(Task prompt): Your answer should consist of each line below that contains the string "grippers".

Supplied material below:

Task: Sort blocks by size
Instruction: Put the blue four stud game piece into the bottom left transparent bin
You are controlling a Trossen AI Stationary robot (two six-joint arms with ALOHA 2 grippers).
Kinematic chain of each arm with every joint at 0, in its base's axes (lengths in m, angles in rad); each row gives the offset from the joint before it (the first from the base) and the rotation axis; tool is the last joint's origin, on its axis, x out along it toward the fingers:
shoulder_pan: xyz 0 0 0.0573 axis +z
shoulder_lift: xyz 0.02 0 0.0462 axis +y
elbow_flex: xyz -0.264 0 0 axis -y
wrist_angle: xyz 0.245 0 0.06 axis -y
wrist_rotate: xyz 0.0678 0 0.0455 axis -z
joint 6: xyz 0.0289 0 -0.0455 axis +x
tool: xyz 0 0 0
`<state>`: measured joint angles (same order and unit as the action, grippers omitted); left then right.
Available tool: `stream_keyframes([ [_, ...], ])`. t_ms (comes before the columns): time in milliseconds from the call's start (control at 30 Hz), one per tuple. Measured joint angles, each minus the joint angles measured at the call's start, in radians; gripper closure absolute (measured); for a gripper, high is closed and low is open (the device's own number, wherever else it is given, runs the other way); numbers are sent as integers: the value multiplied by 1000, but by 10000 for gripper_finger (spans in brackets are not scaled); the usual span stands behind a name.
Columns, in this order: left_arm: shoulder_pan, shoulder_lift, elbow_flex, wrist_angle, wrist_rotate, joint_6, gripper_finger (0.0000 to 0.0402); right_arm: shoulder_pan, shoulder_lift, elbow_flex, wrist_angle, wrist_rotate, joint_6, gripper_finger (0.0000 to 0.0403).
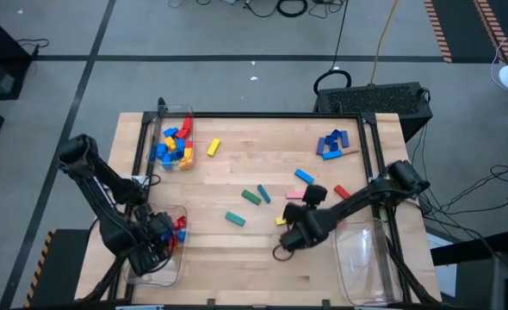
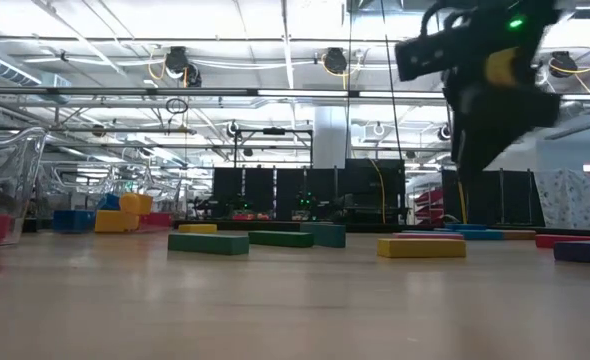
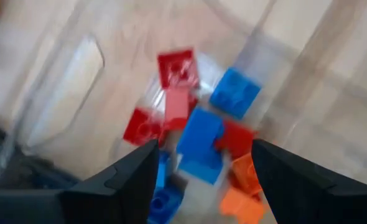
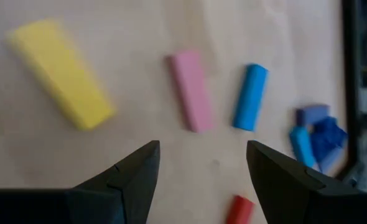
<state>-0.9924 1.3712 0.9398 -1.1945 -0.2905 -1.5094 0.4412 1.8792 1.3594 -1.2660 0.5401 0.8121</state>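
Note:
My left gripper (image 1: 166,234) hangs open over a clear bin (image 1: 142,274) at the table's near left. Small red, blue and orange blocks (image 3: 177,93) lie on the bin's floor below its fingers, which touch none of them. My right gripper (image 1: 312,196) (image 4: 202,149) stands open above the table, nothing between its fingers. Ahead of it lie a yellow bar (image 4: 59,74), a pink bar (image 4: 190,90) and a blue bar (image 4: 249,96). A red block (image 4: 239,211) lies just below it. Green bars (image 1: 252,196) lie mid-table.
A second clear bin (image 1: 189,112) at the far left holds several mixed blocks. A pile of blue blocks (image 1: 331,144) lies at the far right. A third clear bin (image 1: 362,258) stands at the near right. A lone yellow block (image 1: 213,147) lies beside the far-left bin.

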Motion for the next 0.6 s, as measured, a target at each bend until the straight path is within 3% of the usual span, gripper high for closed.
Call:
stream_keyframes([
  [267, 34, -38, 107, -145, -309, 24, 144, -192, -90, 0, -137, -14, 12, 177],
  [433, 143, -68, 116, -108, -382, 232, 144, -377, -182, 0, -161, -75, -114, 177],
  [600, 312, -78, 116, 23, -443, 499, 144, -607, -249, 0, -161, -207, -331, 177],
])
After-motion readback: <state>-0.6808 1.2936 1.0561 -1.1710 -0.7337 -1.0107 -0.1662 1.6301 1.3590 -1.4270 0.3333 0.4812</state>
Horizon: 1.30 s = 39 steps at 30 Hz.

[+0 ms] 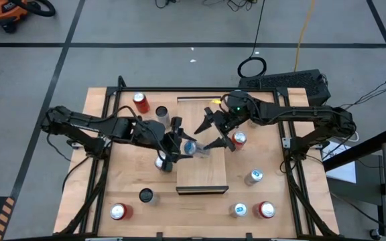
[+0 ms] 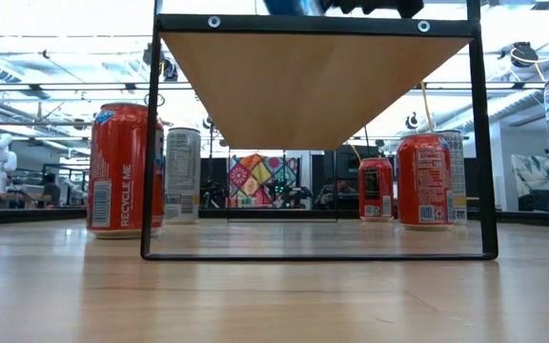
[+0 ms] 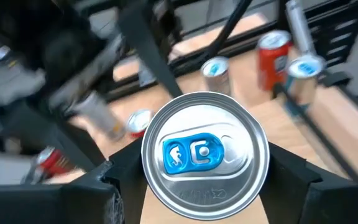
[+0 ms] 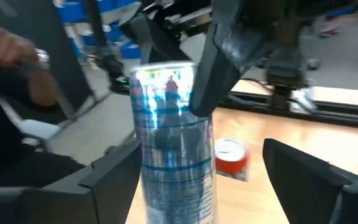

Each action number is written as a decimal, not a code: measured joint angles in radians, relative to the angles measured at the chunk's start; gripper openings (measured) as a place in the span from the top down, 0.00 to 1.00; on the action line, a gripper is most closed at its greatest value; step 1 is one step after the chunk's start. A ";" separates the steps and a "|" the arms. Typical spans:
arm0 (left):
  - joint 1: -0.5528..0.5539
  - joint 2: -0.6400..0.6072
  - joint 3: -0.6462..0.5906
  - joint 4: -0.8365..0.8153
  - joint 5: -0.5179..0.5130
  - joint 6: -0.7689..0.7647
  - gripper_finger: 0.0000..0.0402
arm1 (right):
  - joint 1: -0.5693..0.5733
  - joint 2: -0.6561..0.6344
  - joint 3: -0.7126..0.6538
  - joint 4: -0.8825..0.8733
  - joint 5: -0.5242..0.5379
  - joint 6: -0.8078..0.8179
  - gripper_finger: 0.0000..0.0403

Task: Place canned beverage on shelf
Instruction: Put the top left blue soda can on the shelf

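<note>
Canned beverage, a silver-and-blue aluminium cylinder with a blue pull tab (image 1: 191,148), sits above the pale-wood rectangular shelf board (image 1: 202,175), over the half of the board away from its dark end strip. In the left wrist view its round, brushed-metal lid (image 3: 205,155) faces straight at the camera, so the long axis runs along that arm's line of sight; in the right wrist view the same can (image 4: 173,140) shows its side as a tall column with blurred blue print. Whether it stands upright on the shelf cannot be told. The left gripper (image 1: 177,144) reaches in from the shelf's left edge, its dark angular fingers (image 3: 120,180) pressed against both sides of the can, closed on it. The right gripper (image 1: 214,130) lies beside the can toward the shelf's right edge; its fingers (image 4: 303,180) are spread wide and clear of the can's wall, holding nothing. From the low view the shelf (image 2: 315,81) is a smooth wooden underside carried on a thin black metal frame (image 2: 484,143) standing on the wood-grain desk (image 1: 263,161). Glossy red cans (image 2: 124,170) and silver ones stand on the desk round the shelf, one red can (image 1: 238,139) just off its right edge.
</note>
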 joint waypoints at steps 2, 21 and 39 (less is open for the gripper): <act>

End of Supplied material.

(Answer):
You are controlling a Trossen AI Stationary robot (two six-joint arms with ALOHA 2 grippers).
`<state>`: measured joint angles (same order and unit as the action, grippers omitted); left then right.

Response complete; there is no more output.